El país y el Partido Republicano necesitan una sólida contienda por la candidatura, donde otros republicanos escudriñen el historial de Trump y le exijan responder por él, y donde se presenten y debatan ideas alternativas sobre el país y el partido.
Los argumentos contra Trump son muy claros. Usa la demagogia para avivar el racismo. Miente sobre los grandes asuntos y los pequeños. Como presidente, con frecuencia antepuso sus intereses personales al interés nacional. Prometió aupar a los estadounidenses comunes y en su lugar rebajó los impuestos a los ricos que aumentaron considerablemente la deuda federal. Fue amigo de dictadores y un aliado inconstante para las democracias liberales. Ha hecho que la posición militar del país en el mundo sea demostrablemente más débil al retirarse imprudentemente del acuerdo nuclear con Irán, lo que fue, como incluso admite un alto funcionario israelí, una grave herida autoinfligida. Y, en lo que fue tal vez su mayor prueba como presidente, trató la pandemia de COVID-19 como un problema de relaciones públicas, restando importancia al peligro y resistiéndose a aplicar unas medidas de seguridad básicas que habrían salvado vidas.
Si es elegido, un segundo mandato de Trump carecería de cualquier límite de seguridad que hubiera existido durante su primer periodo. En el transcurso de esos 4 años, Trump se fue envalentonando más en sus desafíos a las demás ramas del gobierno, en su desprecio por la ley y en los flagrantes abusos del poder presidencial. Esta vez, se estaría presentando con el apoyo de quienes no solo son conscientes de sus peores abusos, sino también el de quienes lo consideran la parte agraviada. Probablemente se rodeará todavía más de aduladores. Pensemos, por ejemplo, en a quién podría elegir Trump como fiscal general. Al final de su mandato, Trump forzó la expulsión de su propio fiscal general —que le era fiel, pero no estaba dispuesto a quebrantar abiertamente la ley— e intentó instalar a un funcionario del Departamento de Justicia de nivel medio cuyos méritos principales eran, al parecer, la voluntad de hacer exactamente eso en nombre de Trump. Un segundo mandato promete ser una ronda de venganzas por los agravios y de devolución de favores políticos.

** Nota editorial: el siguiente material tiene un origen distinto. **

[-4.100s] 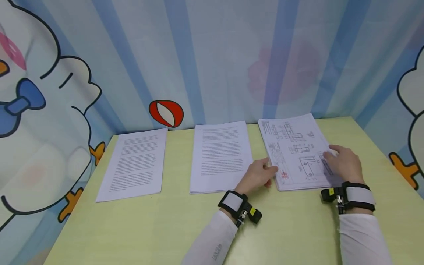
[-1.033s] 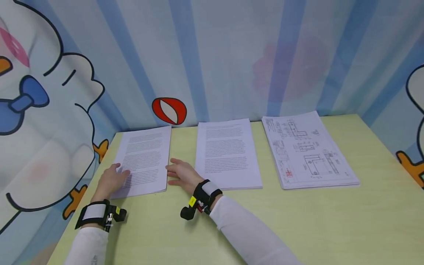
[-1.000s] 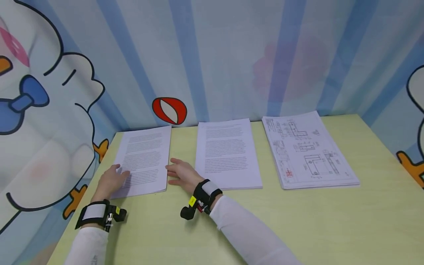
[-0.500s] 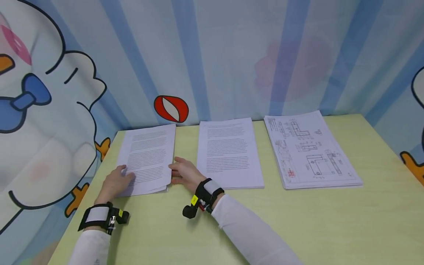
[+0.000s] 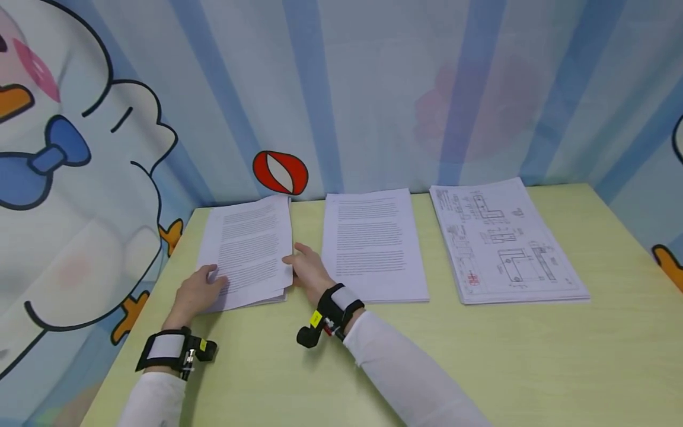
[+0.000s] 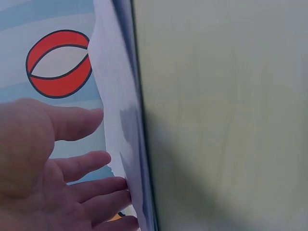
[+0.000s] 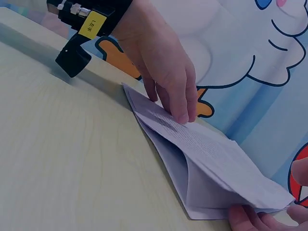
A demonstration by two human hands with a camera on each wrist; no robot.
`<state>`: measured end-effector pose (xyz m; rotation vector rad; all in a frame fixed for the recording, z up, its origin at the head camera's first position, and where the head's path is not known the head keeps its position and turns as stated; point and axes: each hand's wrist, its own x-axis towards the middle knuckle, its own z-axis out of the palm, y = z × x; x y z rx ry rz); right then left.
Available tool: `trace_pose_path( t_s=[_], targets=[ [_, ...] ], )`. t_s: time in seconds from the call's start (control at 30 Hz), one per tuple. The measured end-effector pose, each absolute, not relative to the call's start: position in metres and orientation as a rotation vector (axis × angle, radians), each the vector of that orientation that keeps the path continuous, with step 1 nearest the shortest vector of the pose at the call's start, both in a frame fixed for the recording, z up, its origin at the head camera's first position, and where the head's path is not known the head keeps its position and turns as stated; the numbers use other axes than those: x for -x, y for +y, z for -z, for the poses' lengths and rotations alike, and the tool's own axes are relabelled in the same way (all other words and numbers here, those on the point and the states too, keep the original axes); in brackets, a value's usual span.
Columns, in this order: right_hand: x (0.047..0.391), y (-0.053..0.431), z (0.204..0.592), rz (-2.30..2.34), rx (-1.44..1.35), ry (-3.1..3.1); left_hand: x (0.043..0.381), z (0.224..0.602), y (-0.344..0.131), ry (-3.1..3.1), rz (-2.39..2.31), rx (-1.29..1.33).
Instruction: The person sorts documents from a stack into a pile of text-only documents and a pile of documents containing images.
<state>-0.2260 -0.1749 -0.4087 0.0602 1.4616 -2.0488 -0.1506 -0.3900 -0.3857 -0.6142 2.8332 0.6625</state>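
A stack of printed paper [image 5: 251, 237] lies at the far left of the table. My right hand [image 5: 312, 271] grips the right edge of its upper sheets, thumb on top and fingers beneath. In the right wrist view those lifted sheets [image 7: 207, 149] bow up, leaving a gap above the lower sheets [image 7: 168, 159]. My left hand [image 5: 197, 292] is at the stack's left edge. Seen from the left wrist, its fingers [image 6: 103, 207] are fairly straight, tips against the paper's side, with the thumb raised.
A second text-printed stack [image 5: 368, 237] lies in the middle, just right of my right hand. Farther right is a stack topped with technical drawings [image 5: 507, 243]. A cartoon-printed curtain [image 5: 373, 89] hangs behind the pale yellow table [image 5: 427, 356].
Both hands went from the drawings stack to the left stack. Over the last second, the right hand raised the right edge of the upper sheets, shifting them off the lower ones.
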Motion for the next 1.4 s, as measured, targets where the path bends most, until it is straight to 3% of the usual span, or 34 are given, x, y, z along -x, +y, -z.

El Partido Demócrata tiene la obligación de ir más allá de señalar esas posibilidades. Los demócratas deben asumir seriamente el reto de ofrecerles a los estadounidenses una alternativa atractiva. Lo que en última instancia justifica la democracia y la defensa del imperio de la ley es que se trata del sistema de gobierno que proporciona la mejor vida a la mayoría de las personas. Los demócratas afirman con razón que votar contra Trump y sus aliados es una cuestión de principios. También deben mostrar a los votantes que la democracia es algo que merece defenderse, y que esta mejorará sus vidas y las de sus hijos. En los países donde unos partidos de oposición débiles e ineficaces dejan a la gente sin esperanzas ni buenas alternativas, es más fácil que los autócratas llenen el vacío.
Trump dañó gravemente la democracia estadounidense, pero hay señales prometedoras de que esas heridas están empezando a sanar. Casi sin excepción, los candidatos que perdieron en las recientes elecciones de mitad de mandato lo han aceptado con elegancia, incluso algunos de los que habían atacado la integridad del sistema electoral durante sus campañas. La vuelta del siniestro circo de Trump amenaza ese progreso. Una vez más, volverá a tentar a los estadounidenses con desinformación y flagrantes mentiras, amenazas veladas y francas llamadas a la violencia, los insultos y las provocaciones. Al rechazar su apuesta por su resurgimiento político, los estadounidenses pueden consignar a Trump al pasado, y dedicarse de nuevo al difícil pero necesario trabajo del autogobierno.